Johansson Jenny U, Ericsson Jesper, Janson Juliette, Beraki Simret, Stanić Davor, Mandic Slavena A, Wikström Martin A, Hökfelt Tomas, Ogren Sven Ove, Rozell Björn, Berggren Per-Olof, Bark Christina
The Rolf Luft Research Center for Diabetes and Endocrinology, Karolinska Institutet, Stockholm, Sweden.
PLoS Genet. 2008 Nov;4(11):e1000278. doi: 10.1371/journal.pgen.1000278. Epub 2008 Nov 28.
Alternative splicing is an evolutionary innovation to create functionally diverse proteins from a limited number of genes. SNAP-25 plays a central role in neuroexocytosis by bridging synaptic vesicles to the plasma membrane during regulated exocytosis. The SNAP-25 polypeptide is encoded by a single copy gene, but in higher vertebrates a duplication of exon 5 has resulted in two mutually exclusive splice variants, SNAP-25a and SNAP-25b. To address a potential physiological difference between the two SNAP-25 proteins, we generated gene targeted SNAP-25b deficient mouse mutants by replacing the SNAP-25b specific exon with a second SNAP-25a equivalent. Elimination of SNAP-25b expression resulted in developmental defects, spontaneous seizures, and impaired short-term synaptic plasticity. In adult mutants, morphological changes in hippocampus and drastically altered neuropeptide expression were accompanied by severe impairment of spatial learning. We conclude that the ancient exon duplication in the Snap25 gene provides additional SNAP-25-function required for complex neuronal processes in higher eukaryotes.

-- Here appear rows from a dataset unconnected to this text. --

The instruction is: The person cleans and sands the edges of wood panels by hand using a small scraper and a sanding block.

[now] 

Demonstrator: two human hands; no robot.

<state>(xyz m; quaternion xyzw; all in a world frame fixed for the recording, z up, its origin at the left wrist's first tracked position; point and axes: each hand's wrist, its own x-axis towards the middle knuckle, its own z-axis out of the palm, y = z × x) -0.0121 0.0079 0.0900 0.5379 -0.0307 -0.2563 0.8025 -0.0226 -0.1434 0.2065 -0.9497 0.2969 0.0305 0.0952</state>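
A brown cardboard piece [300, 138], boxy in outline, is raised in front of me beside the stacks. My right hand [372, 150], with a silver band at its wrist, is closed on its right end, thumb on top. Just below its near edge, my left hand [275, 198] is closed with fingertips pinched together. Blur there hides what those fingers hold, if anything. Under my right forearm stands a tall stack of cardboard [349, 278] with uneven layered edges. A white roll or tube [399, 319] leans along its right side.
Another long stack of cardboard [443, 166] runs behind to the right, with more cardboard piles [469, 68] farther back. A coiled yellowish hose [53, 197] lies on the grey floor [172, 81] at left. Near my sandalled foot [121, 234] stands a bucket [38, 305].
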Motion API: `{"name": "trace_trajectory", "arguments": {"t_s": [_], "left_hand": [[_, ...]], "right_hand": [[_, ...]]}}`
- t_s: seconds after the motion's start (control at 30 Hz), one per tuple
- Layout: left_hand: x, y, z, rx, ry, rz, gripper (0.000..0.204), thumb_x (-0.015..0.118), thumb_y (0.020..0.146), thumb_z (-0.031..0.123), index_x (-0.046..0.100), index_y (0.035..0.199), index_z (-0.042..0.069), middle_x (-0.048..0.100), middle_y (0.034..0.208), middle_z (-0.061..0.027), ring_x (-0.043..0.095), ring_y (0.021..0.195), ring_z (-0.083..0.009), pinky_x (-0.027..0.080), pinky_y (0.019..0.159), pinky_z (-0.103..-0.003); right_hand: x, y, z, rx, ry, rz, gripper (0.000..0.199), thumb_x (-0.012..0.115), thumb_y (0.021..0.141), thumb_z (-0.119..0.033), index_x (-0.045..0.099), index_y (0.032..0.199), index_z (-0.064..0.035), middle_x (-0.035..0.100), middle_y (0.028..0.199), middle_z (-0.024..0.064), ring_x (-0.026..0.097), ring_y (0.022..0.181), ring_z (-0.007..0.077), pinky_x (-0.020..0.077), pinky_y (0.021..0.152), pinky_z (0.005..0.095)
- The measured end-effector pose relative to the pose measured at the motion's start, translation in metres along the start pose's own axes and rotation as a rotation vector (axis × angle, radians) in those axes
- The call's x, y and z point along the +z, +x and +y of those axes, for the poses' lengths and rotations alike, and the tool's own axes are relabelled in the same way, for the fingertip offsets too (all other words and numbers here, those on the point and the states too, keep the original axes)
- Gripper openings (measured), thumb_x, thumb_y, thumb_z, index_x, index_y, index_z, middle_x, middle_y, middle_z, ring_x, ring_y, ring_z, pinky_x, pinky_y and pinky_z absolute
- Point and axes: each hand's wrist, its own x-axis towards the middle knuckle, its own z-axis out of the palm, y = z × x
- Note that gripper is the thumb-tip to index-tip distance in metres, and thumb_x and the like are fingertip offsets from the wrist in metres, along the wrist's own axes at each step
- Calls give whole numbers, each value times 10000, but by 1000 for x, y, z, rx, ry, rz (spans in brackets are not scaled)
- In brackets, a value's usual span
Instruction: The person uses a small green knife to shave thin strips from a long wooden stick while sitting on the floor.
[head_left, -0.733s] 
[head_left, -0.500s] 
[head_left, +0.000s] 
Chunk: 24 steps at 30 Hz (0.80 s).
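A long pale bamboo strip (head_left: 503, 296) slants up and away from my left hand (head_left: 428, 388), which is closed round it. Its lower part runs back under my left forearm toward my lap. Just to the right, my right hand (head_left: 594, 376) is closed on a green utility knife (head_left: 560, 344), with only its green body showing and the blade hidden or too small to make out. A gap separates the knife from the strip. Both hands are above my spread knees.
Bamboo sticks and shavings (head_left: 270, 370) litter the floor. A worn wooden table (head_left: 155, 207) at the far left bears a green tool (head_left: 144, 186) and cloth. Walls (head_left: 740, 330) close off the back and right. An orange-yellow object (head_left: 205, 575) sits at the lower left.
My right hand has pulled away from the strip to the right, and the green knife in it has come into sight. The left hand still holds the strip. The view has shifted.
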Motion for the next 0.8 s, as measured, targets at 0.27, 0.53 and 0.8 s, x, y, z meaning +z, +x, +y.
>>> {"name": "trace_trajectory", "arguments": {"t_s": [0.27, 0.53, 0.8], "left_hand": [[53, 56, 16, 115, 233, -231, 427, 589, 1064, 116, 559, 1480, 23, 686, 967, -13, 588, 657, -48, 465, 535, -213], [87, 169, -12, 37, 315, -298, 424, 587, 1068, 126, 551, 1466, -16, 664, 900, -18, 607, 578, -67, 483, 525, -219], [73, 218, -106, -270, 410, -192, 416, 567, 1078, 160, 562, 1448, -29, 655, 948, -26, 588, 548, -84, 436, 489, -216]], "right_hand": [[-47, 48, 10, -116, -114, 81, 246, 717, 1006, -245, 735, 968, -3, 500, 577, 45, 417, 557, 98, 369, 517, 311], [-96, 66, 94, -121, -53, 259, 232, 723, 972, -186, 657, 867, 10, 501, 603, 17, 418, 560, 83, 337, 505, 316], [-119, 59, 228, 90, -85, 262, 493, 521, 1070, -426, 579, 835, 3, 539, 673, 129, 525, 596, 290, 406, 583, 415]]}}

可变剪接是一种进化创新,可从有限数量的基因中产生功能多样的蛋白质。在调节性胞吐过程中,SNAP-25通过将突触小泡与质膜连接起来,在神经胞吐中发挥核心作用。SNAP-25多肽由单拷贝基因编码,但在高等脊椎动物中,外显子5的重复导致了两种相互排斥的剪接变体,即SNAP-25a和SNAP-25b。为了研究这两种SNAP-25蛋白之间潜在的生理差异,我们通过用第二个等效的SNAP-25a外显子替换SNAP-25b特异性外显子,生成了基因靶向的SNAP-25b缺陷小鼠突变体。SNAP-25b表达的消除导致发育缺陷、自发性癫痫发作和短期突触可塑性受损。在成年突变体中,海马体的形态变化以及神经肽表达的显著改变伴随着空间学习能力的严重受损。我们得出结论,Snap25基因中古老的外显子重复为高等真核生物复杂神经元过程提供了额外的SNAP-25功能。